In what the California State Treasurer touts as “the most ambitious push to expand retirement security since the passage of Social Security in the 1930s,” SB 1234 offers a state sponsored retirement program to millions of employees who might not have access to a traditional employer sponsored retirement plan. The bill was approved by the governor on September 29, 2016. The law goes into effect on January 1, 2017 and it authorizes the development and build out of the retirement program. Under the new law, the retirement program will be known as California Secure Choice and will require eligible employers that do not offer retirement plans to have a payroll deposit retirement savings arrangement that would allow employees the ability to participate in California Secure Choice. The rollout of the new program will be based on the number of employees that an employer has. An employee on whose behalf an employer makes contributions to a Taft-Hartley pension trust fund is not an eligible employee. The California Secure Choice website can be found here. Read the text of the law here.
Local Enforcement to Combat Wage Theft (SB 1342).
This bill was approved by the governor on July 25, 2016. Effective January 1, 2017, the legislative body of a city or county may delegate to a county or city official or department head its authority to issue subpoenas and to report noncompliance to the judge of the superior court of the county, in order to enforce any local law or ordinance, including, but not limited to, local wage laws. The bill which was authored by Senator Tony Mendoza (D- Artesia) encourages cities and counties to develop and enact specific measures to target and remedy wage theft. Read the text of the law here.
Temporary Pay Rules for Security Guards (AB 1311).
This bill was approved by the governor on July 22, 2016 and took effect immediately as an urgency statute. The new law requires temporary security guards employed by a private patrol operator who is a temporary service employer to be paid weekly with certain exceptions. Prior to the enactment, California law already required that an employee of other temporary service employers be paid weekly. Read the text of the law here.
Expedited Release of Funds Held in Escrow Due to Public Works Violations (AB 326).
This law was approved by the governor on September 14, 2016 and goes into effect on January 1, 2017. Under current law, if a contractor or subcontractor violates California public works laws, the Labor Commissioner is authorized to issue a civil wage and penalty assessment against the contractor or subcontractor. In certain instances, the contractor, subcontractor, or surety may deposit the full amount of the assessment or notice, including penalties, with the Department of Industrial Relations in an escrow account. The DIR will then release those funds to the entitled parties at the conclusion of all administrative and judicial review. This new law requires the DIR to release the funds in escrow plus interest earned to the entitled parties within 30 days following the conclusion of all administrative and judicial review or upon the DIR receiving notice from the Labor Commissioner or from the awarding body of a settlement or other final disposition. Read the text of the law here.

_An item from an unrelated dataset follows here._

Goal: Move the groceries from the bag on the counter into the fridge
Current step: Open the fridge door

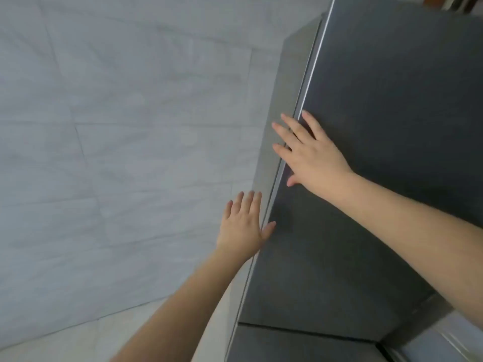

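against the dark fridge door (379, 178), right hand (312, 155) and left hand (241, 227) lie flat, fingers spread.

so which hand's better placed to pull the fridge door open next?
Probably left. The left hand sits at the door's free edge, fingers along the fridge side panel and thumb over the door front. The right hand lies flat, open, mostly on the door face, so it pushes rather than pulls.

Home kitchen, dark grey fridge (379, 178), pale tiled wall (117, 126)
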Available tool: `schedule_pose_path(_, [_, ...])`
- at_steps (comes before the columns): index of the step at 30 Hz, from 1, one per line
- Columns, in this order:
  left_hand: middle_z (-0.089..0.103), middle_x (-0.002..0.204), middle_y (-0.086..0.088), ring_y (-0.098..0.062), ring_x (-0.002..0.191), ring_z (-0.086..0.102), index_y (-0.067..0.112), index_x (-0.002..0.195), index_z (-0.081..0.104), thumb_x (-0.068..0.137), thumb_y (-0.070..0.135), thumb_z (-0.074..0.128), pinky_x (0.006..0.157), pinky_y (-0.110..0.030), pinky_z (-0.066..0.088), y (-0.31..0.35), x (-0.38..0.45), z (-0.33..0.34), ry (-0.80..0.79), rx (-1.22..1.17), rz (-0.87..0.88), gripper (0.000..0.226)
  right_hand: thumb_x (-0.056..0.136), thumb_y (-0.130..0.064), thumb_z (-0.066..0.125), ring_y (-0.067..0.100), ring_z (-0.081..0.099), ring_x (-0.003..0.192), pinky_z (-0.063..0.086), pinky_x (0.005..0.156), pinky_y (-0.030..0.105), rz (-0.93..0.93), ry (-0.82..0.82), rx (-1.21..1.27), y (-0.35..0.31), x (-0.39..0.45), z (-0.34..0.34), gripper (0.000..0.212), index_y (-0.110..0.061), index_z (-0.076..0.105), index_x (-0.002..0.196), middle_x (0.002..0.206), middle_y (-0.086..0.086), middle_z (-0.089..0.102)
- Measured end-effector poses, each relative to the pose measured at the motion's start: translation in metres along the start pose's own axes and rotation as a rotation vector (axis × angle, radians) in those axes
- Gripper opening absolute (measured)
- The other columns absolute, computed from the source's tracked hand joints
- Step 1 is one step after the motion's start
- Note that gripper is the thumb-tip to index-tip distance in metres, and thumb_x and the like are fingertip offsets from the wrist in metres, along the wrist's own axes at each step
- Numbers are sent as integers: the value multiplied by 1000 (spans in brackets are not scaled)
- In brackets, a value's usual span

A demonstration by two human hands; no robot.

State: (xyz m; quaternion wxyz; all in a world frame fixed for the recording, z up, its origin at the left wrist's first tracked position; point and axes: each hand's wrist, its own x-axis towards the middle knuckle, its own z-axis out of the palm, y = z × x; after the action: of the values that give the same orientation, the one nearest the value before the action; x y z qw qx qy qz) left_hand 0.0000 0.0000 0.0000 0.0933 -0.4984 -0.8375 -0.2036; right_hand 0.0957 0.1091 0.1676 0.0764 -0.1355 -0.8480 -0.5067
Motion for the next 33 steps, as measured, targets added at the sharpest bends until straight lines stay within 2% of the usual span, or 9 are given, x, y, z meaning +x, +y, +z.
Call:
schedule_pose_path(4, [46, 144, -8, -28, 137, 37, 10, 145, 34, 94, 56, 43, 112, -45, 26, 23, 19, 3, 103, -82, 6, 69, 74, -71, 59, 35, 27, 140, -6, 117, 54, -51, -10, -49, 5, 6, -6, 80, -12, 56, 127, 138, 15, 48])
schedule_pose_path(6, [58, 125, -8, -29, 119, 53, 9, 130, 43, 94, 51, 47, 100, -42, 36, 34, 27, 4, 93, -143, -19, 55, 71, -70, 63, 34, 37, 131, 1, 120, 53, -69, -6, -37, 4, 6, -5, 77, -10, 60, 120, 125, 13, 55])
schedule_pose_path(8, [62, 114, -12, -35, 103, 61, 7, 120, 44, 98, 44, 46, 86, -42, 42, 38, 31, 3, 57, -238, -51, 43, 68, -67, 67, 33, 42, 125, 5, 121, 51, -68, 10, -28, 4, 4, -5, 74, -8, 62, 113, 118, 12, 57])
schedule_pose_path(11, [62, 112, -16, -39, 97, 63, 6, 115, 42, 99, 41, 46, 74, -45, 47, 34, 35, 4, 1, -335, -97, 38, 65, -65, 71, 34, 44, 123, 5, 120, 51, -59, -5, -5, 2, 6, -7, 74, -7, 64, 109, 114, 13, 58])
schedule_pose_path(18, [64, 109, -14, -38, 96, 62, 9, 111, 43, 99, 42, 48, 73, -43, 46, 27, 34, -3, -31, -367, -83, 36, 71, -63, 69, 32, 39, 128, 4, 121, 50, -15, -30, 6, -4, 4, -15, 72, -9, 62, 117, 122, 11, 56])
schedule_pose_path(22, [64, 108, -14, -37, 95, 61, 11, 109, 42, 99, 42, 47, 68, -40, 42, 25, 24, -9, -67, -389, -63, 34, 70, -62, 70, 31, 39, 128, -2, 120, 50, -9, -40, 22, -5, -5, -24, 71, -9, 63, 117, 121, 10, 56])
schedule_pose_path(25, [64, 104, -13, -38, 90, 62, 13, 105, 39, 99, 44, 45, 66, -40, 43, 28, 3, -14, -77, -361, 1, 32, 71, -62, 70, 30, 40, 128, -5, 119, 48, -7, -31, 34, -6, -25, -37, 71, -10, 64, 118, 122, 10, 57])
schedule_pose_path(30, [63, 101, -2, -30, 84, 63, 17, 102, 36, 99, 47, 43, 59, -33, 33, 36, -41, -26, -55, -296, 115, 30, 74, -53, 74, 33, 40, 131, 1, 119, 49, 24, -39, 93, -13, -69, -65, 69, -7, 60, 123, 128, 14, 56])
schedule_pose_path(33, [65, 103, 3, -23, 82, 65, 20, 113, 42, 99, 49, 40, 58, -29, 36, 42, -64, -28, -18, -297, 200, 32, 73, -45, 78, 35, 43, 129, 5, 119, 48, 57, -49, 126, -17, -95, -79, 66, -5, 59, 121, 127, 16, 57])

Choice of Law for California Employment Law Contracts (SB 1241).
This bill was approved by the governor on September 25, 2016. Effective January 1, 2017, employers cannot require employees who primarily reside and work in California, as a condition of employment, to agree to a provision that would require the employee to adjudicate a claim arising in California outside of California. Employers also cannot require employees to agree to provisions that deprive the employee of the substantive protection of California law with respect to a controversy arising in California. If any provision of an employment contract violates the new law, it is voidable by the employee and the matter must be adjudicated in California under California law. Adjudication includes litigation and arbitration. However, if an employee is represented by legal counsel, they are exempt from the statute. The new law applies to contracts entered into, modified, or extended on or after January 1, 2017. Read the text of the law here.
Foreign Labor Recruitment Law (SB 477).
SB 477 was signed into law in 2014 but went into effect on July 1, 2016. SB 477 requires foreign labor contractors, on or after July 1, 2015, to be registered with California’s Labor Commissioner. The contractors must fully disclose employment terms and conditions in writing, and are prohibited from charging workers recruitment fees. The bill bans intimidation, coercion, termination or discrimination against a foreign worker or a member of the worker’s family in retaliation for a foreign worker’s exercise of any rights under this measure.
Design Build for Health Care Districts (SB 957).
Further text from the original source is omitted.